# To do
The answer must be every line below that holds the word "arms".

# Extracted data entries
• • • • •

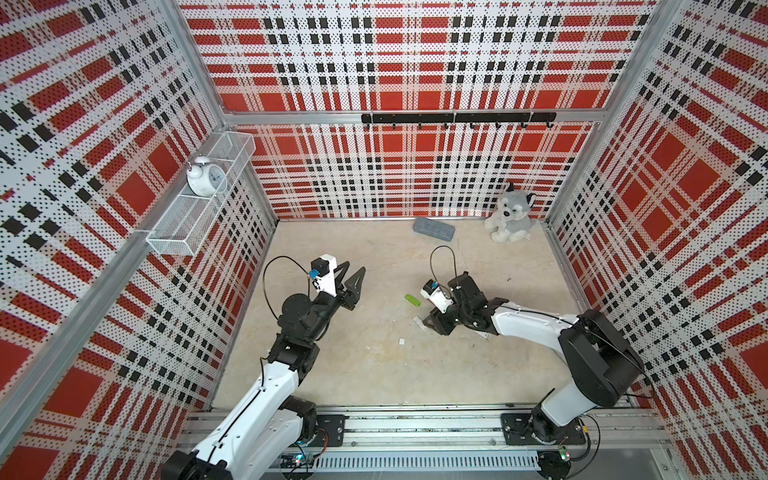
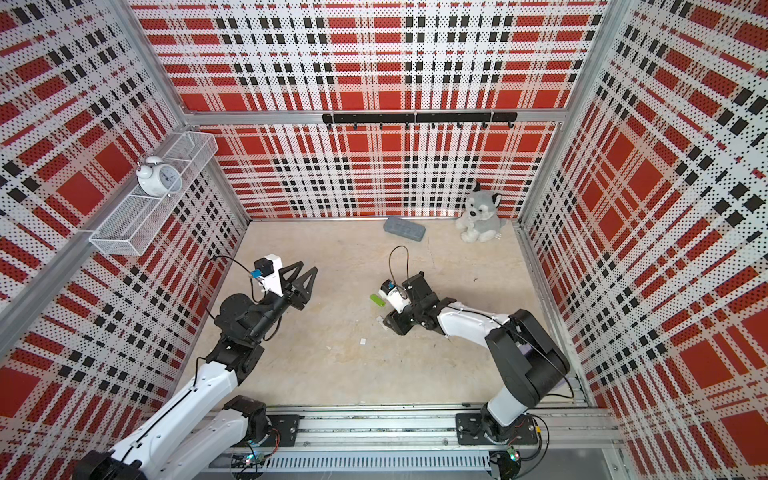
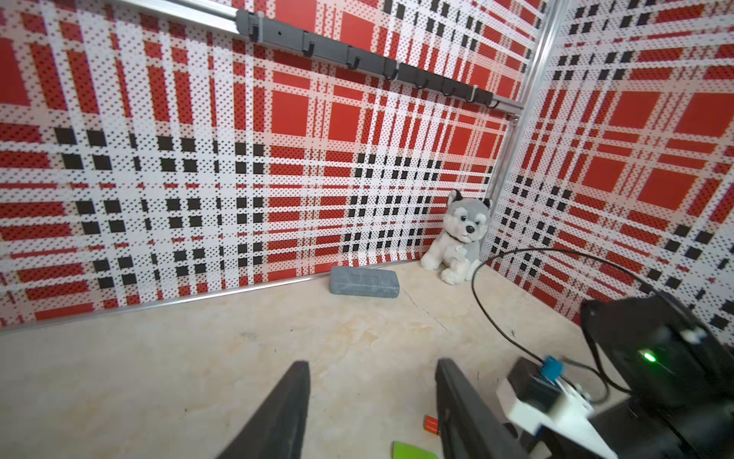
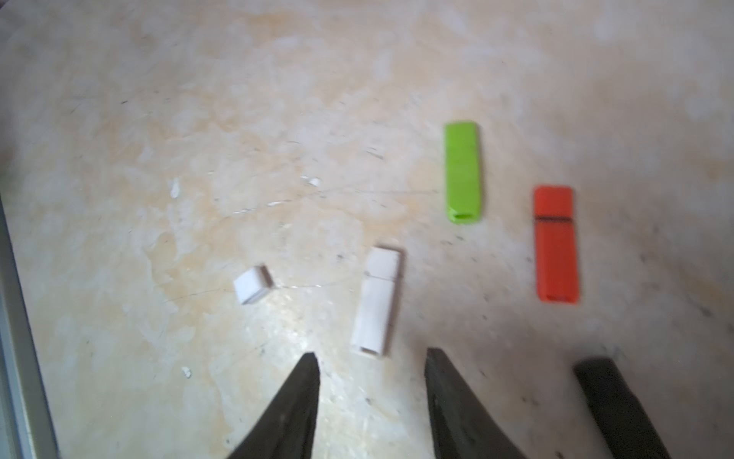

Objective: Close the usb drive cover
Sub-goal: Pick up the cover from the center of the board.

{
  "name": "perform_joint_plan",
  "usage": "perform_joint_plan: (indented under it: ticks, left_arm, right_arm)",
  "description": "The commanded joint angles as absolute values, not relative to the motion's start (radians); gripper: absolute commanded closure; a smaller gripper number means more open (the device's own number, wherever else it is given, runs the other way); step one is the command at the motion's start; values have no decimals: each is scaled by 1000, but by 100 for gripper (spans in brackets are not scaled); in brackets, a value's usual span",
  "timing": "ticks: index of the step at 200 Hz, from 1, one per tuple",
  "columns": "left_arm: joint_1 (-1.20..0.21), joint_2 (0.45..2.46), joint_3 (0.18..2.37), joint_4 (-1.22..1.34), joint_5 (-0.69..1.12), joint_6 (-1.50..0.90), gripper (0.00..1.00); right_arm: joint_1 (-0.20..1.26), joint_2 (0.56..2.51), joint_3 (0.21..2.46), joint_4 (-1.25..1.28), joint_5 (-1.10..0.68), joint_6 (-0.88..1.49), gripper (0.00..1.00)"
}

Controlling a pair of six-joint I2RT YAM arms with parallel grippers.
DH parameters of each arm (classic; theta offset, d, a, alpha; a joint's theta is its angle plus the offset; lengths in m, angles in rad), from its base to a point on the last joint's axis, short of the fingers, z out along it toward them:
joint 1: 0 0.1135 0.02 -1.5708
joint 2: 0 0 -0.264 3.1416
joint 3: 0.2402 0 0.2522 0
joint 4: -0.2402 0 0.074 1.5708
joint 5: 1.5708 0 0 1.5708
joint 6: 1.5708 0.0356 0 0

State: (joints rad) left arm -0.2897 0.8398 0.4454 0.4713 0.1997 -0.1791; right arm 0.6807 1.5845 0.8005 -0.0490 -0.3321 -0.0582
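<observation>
While apart, white drive (image 4: 375, 302), loose cap (image 4: 253, 285).

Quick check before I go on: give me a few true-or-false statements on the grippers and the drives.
1. The right gripper grips the white drive. False: its jaws stand apart, empty; the drive lies on the table before them.
2. A loose white cap lies beside the white drive. True.
3. The orange drive rests on the green drive. False: they lie apart.
4. The left gripper is open and empty. True.
</observation>
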Motion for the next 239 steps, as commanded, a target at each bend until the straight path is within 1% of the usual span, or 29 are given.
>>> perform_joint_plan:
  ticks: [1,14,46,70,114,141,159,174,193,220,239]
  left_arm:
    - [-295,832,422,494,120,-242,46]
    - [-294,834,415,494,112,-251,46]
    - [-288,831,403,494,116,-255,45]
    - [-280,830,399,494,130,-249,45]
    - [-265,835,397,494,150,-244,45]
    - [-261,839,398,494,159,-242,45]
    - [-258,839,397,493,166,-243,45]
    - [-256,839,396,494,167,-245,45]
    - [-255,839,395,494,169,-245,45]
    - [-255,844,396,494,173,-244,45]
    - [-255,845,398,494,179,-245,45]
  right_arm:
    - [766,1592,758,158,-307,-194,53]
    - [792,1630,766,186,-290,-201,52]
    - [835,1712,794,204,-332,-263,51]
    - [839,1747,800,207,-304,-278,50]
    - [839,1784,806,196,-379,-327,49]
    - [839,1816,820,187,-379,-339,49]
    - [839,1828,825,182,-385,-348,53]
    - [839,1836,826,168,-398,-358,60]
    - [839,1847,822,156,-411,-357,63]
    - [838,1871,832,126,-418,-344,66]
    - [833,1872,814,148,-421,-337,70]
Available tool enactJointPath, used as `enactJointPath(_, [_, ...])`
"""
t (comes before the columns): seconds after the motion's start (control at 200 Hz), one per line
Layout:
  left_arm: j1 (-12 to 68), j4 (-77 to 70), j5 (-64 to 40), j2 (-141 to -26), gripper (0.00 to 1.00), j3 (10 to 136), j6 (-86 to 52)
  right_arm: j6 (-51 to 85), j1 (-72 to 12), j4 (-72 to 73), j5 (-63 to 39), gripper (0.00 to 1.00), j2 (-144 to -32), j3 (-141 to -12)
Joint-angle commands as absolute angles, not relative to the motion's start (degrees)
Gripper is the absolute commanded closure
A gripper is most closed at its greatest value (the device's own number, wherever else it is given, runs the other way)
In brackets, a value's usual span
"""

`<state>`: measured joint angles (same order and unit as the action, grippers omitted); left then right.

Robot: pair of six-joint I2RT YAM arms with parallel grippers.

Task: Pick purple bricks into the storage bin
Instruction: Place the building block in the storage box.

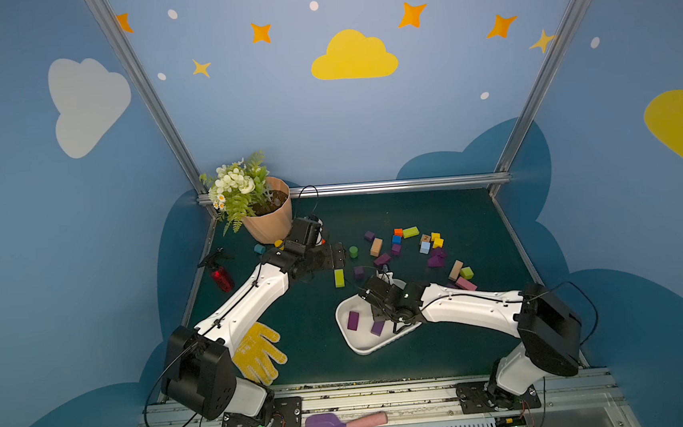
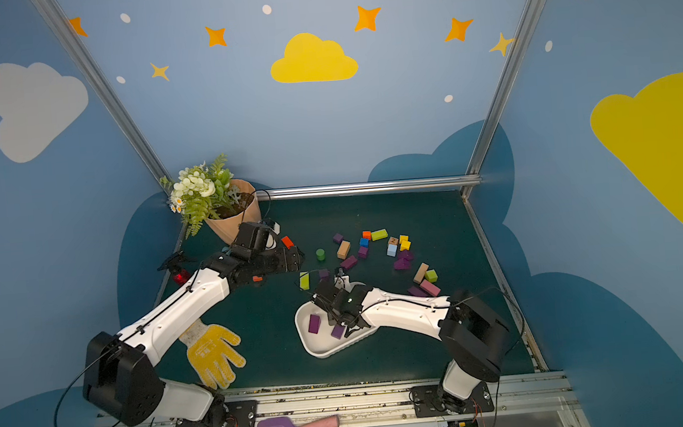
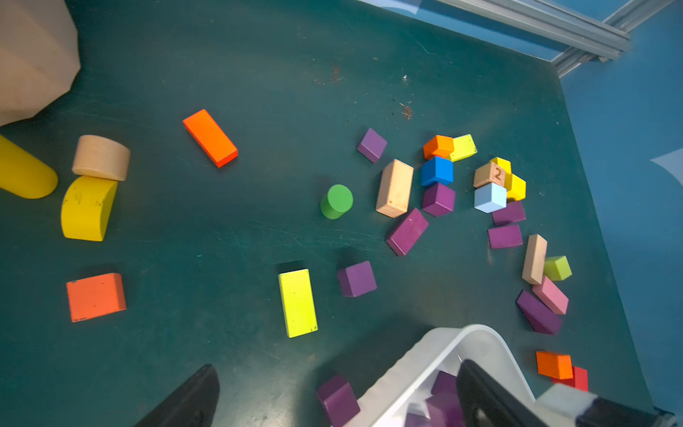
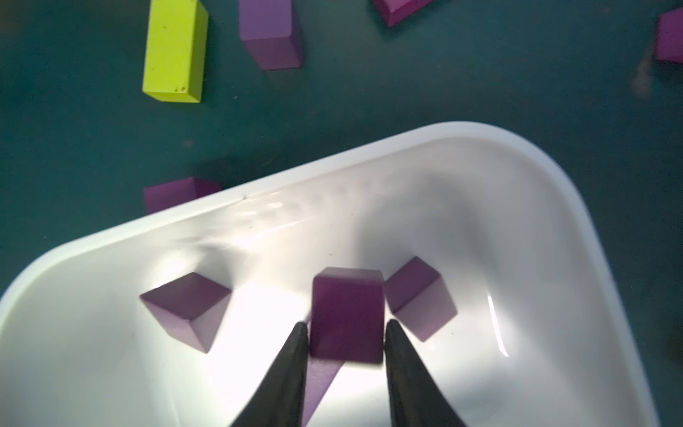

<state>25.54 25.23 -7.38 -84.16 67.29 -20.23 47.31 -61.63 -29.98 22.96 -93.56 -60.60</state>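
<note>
Green tabletop (image 1: 314, 362), matte dark purple bricks (image 3: 356, 279)

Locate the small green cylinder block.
The small green cylinder block stands upright in both top views, just beyond the left gripper, with the tan oblong wooden block on its right.

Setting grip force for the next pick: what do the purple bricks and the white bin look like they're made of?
The purple bricks: probably painted wood, matte; flat colour with no glare, crisp edges. The storage bin: likely moulded plastic, glossy; bright highlights on its walls, smooth rounded rim.
</note>
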Motion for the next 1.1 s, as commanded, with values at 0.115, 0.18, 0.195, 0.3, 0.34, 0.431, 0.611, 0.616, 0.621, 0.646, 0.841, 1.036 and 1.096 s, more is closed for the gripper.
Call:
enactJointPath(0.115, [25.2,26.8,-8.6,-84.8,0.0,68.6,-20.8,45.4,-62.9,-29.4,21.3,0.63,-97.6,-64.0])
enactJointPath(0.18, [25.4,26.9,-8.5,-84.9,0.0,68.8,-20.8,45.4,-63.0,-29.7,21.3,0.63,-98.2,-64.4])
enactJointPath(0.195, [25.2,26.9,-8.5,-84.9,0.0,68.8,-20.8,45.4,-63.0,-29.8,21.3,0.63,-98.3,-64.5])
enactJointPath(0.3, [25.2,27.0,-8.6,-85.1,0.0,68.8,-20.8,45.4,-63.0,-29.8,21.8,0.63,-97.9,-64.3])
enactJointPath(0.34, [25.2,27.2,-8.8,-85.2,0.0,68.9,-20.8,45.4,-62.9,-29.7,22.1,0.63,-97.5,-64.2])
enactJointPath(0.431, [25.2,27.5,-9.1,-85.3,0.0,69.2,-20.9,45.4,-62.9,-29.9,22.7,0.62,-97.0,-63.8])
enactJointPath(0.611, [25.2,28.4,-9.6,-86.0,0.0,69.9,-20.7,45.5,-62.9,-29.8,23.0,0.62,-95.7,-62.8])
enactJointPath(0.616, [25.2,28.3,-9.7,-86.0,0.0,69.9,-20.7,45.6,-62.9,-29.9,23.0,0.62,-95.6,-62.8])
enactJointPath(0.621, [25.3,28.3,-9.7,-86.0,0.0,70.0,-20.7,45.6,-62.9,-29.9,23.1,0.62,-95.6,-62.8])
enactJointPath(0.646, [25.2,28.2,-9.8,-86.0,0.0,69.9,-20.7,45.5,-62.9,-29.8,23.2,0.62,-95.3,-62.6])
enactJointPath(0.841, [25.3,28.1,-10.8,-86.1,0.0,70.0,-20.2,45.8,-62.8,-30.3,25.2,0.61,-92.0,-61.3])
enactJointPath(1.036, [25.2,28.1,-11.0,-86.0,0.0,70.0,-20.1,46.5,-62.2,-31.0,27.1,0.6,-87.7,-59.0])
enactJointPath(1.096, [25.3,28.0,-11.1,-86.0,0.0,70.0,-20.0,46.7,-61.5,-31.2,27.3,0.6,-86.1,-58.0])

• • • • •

# Answer to this exercise
Controlling a pair of six-joint I2RT YAM arms with parallel grippers.
Robot: pair of six-joint I2RT YAM arms with parallel grippers.

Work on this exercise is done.